Each line from the start of the listing below through the line containing "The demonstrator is" should be reproduced exactly, with no others.
Stored data: Begin
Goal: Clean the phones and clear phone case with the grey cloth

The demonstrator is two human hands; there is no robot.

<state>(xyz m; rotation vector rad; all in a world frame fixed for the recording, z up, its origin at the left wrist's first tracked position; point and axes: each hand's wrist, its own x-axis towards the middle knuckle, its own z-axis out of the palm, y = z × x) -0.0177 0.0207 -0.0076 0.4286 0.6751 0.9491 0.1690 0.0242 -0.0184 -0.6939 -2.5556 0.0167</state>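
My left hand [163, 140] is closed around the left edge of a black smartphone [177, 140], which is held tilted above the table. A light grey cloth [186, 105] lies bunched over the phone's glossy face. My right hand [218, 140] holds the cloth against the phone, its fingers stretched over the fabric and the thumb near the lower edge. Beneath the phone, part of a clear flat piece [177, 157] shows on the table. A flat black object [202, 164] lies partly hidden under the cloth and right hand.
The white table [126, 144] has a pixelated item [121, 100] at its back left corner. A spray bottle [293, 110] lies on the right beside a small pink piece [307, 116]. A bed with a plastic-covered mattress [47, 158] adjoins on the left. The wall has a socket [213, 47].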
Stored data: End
## [Task solution]
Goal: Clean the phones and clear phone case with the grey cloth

The demonstrator is two human hands; there is no robot.

No part of the exercise is left unanswered.